ABOUT THIS TASK.
From the entries below, copy exactly the lines from the one that contains "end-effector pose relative" through the one that contains "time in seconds", both included, and only those.

EXTRACTED RECORDS.
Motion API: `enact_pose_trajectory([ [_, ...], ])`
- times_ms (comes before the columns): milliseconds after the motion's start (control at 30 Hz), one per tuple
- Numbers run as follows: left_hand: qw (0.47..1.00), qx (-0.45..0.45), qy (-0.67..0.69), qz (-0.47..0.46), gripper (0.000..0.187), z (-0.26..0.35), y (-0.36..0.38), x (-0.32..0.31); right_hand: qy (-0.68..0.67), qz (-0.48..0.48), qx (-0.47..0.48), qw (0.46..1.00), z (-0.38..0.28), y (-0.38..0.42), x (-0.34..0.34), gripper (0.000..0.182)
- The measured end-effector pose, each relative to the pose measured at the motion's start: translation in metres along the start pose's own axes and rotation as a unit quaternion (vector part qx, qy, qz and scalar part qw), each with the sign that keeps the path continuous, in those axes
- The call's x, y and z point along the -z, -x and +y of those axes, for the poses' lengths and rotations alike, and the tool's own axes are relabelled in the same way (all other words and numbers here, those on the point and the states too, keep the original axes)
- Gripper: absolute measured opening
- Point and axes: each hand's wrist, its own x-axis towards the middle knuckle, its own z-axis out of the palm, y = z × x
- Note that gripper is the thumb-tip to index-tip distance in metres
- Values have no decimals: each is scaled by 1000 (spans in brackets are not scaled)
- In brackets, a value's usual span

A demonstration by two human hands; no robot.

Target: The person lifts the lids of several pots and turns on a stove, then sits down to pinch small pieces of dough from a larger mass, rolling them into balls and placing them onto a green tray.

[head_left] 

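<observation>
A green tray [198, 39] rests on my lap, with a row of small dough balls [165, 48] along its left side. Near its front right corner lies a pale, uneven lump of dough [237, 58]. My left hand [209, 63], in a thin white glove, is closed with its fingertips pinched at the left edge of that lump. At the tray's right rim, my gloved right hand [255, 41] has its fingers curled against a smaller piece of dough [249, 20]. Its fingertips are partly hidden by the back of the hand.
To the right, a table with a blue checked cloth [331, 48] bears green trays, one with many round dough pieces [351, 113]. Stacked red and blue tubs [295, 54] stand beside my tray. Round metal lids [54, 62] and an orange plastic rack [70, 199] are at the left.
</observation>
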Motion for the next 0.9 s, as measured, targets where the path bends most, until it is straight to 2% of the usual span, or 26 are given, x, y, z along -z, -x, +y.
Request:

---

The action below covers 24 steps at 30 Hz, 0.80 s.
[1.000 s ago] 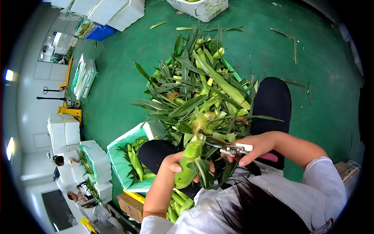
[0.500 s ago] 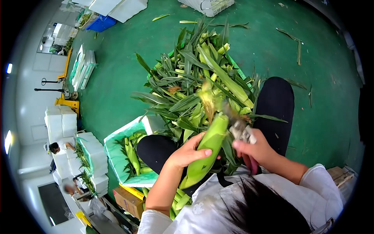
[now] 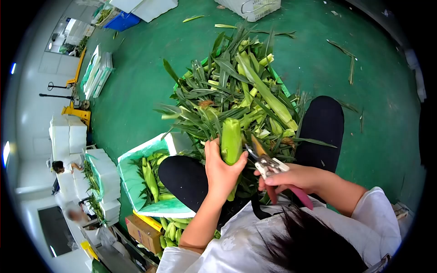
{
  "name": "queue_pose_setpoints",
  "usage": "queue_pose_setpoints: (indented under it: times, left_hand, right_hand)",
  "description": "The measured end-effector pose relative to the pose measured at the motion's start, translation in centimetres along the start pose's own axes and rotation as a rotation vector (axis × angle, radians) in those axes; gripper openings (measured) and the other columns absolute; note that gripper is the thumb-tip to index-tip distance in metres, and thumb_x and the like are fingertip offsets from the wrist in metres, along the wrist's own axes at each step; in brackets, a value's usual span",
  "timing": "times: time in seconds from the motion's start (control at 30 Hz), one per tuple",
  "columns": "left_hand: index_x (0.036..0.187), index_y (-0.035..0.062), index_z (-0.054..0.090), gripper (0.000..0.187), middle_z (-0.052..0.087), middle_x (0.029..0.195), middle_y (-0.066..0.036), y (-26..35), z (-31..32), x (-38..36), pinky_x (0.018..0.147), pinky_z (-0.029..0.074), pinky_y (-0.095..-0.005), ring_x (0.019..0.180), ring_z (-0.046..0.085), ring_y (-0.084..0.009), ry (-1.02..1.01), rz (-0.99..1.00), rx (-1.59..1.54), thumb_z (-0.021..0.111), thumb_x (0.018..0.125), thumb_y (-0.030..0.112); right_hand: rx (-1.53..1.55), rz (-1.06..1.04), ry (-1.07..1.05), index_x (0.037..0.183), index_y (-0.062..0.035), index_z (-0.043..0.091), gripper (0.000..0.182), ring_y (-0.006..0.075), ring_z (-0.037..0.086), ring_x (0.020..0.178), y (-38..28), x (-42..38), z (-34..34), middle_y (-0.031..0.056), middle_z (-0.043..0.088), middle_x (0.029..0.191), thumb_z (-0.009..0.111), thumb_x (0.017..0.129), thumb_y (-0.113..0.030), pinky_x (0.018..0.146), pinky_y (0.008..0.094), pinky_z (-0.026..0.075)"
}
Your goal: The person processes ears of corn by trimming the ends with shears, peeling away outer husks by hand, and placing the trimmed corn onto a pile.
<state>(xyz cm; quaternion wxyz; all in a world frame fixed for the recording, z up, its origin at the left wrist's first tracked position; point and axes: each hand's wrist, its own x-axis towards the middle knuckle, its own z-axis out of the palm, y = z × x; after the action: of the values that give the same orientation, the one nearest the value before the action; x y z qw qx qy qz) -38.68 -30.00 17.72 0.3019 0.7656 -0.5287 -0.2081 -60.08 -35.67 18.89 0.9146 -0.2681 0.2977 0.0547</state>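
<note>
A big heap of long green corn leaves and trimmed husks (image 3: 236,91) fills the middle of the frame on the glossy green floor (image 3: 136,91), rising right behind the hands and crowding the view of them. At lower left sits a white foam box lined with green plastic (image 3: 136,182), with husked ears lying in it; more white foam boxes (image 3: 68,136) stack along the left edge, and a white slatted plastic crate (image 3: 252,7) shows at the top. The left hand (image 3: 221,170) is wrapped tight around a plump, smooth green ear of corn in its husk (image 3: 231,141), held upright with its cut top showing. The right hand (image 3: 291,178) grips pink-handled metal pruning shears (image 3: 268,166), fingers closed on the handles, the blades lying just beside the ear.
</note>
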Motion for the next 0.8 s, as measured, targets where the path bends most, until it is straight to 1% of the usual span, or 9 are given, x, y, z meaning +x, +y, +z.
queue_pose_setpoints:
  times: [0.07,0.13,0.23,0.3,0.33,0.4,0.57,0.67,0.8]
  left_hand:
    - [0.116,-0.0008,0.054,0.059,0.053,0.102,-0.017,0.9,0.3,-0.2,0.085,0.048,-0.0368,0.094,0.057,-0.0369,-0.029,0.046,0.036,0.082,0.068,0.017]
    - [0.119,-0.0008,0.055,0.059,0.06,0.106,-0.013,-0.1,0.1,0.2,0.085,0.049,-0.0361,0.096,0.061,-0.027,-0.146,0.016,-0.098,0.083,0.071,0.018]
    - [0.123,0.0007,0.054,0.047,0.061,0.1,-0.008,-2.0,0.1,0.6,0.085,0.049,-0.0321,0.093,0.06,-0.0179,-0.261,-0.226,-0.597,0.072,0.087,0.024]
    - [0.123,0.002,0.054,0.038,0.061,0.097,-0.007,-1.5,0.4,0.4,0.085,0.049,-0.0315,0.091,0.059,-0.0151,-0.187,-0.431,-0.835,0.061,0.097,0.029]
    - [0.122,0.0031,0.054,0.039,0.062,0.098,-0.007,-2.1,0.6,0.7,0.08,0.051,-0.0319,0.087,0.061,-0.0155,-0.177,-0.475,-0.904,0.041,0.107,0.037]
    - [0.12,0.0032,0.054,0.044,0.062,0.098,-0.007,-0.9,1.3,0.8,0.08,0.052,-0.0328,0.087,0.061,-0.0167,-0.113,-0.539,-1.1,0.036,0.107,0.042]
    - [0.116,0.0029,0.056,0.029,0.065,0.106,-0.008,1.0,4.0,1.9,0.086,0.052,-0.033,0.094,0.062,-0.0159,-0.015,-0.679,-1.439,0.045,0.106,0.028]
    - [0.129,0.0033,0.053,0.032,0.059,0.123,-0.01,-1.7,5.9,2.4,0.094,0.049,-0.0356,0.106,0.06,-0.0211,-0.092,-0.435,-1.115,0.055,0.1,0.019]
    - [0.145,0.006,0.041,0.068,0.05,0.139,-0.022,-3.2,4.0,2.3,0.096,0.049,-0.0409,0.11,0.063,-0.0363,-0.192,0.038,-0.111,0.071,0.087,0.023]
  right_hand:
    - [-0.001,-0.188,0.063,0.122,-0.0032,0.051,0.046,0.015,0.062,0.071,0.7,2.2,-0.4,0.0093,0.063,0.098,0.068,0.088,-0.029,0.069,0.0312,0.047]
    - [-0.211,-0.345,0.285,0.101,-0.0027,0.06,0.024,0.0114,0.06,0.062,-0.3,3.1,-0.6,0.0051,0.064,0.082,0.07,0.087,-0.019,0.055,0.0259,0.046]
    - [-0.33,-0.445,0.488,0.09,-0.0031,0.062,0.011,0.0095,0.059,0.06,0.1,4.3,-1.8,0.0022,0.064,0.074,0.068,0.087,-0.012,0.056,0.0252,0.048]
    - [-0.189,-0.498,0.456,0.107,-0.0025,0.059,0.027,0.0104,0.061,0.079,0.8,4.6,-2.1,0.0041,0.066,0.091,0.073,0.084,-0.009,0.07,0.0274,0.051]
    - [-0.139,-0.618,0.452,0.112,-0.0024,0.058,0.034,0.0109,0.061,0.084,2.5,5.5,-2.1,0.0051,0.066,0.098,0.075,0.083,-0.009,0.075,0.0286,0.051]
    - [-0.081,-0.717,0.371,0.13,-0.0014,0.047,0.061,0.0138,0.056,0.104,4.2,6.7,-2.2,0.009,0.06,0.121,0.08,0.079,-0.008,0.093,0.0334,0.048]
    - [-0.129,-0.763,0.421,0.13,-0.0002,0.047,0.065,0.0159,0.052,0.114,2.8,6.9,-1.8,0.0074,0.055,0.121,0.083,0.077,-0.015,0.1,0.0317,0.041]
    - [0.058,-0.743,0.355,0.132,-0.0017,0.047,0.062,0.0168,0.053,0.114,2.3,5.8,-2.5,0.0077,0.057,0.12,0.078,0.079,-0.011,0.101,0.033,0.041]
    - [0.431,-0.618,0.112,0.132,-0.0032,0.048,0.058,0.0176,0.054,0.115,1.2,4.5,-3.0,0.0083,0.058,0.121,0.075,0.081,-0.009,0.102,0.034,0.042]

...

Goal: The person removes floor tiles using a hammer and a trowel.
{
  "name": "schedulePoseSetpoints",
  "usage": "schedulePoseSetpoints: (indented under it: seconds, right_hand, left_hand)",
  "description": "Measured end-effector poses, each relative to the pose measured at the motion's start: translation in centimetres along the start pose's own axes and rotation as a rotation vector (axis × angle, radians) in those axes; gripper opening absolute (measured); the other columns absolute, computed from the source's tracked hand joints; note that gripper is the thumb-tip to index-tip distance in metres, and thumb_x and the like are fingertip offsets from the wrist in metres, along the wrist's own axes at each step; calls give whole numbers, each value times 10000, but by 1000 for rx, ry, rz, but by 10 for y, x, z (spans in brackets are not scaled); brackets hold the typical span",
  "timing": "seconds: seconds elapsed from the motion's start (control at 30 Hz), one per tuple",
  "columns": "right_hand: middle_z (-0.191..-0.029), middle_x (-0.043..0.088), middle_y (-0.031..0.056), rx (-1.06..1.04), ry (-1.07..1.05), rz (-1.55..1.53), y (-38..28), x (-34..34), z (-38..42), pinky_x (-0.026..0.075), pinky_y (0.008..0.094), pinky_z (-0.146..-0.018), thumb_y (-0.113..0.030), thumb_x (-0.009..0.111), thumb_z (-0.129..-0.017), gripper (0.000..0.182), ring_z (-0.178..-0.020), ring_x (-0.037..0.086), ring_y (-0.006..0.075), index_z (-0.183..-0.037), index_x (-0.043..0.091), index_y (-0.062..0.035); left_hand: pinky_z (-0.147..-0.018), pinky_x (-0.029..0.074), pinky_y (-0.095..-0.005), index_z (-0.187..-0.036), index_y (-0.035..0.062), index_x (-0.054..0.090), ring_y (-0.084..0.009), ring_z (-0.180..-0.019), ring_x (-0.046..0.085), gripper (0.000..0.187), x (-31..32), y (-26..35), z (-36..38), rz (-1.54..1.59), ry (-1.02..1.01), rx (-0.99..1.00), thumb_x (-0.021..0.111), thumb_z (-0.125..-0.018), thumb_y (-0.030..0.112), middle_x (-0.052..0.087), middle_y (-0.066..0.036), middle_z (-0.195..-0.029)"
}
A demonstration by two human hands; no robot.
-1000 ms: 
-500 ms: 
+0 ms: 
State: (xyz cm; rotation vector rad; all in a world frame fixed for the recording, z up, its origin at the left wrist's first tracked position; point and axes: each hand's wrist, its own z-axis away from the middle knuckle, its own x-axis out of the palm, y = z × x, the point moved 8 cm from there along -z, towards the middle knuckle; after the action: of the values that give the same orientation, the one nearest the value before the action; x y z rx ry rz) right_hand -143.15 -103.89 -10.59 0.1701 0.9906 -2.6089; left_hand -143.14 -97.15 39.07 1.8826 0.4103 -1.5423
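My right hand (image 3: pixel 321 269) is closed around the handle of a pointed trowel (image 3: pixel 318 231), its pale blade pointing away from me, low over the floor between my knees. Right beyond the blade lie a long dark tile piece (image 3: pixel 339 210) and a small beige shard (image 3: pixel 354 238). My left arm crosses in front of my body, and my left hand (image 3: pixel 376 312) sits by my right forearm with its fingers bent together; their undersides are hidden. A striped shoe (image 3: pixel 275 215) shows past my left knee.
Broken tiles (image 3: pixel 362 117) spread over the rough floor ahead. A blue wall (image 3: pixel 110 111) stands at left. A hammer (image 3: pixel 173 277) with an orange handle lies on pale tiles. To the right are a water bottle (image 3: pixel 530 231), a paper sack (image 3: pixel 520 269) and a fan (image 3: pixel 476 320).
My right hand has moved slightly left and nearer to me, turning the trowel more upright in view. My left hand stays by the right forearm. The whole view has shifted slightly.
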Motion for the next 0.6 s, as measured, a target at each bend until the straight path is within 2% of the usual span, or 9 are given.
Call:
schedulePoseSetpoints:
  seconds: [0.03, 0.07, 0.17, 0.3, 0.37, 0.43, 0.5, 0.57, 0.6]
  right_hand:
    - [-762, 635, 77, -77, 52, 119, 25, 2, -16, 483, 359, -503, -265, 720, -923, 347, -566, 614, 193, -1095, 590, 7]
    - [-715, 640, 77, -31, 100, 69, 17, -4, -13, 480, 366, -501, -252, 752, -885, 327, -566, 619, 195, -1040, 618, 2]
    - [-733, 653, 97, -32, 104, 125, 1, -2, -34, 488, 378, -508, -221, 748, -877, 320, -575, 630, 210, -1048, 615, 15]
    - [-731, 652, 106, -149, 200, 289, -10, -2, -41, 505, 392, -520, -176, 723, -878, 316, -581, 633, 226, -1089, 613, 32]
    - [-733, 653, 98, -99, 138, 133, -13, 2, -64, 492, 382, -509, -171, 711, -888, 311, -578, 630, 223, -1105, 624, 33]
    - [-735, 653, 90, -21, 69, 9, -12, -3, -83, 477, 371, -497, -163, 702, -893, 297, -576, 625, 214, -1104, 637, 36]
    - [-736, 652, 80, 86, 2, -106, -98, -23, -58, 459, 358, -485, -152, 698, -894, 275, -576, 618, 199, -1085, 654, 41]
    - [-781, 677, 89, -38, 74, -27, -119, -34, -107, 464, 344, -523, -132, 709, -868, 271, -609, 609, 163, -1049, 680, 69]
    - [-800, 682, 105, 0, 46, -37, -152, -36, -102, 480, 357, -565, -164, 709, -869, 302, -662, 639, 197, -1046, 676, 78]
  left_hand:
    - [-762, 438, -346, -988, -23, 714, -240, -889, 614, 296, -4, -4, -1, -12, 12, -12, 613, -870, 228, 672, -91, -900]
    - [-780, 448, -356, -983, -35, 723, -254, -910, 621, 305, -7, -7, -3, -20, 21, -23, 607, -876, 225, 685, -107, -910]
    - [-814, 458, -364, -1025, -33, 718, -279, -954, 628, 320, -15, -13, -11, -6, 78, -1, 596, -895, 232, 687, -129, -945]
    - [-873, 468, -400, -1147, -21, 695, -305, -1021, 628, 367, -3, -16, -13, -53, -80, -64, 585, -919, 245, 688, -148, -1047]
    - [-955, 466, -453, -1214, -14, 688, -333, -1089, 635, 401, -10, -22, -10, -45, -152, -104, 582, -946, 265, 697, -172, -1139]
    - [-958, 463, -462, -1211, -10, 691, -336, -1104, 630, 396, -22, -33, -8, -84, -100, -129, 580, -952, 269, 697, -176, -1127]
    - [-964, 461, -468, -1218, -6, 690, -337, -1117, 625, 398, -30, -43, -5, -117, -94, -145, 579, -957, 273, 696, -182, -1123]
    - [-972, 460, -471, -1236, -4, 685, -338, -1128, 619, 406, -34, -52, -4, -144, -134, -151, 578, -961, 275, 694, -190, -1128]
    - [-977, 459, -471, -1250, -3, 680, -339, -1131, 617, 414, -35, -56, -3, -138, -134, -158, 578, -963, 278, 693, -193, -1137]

TASK RESPONSE.
  "description": "The measured end-effector pose relative to the pose measured at the motion's start, translation in centimetres along the start pose's own axes and rotation as a rotation vector (axis × angle, radians) in those axes; gripper openings (measured) and the other columns absolute; note that gripper is the thumb-tip to index-tip distance in metres, and thumb_x and the like are fingertip offsets from the wrist in metres, along the wrist's own axes at each step; in brackets, a value's usual span",
  "timing": "times: time in seconds from the motion's start (control at 30 Hz), one per tuple",

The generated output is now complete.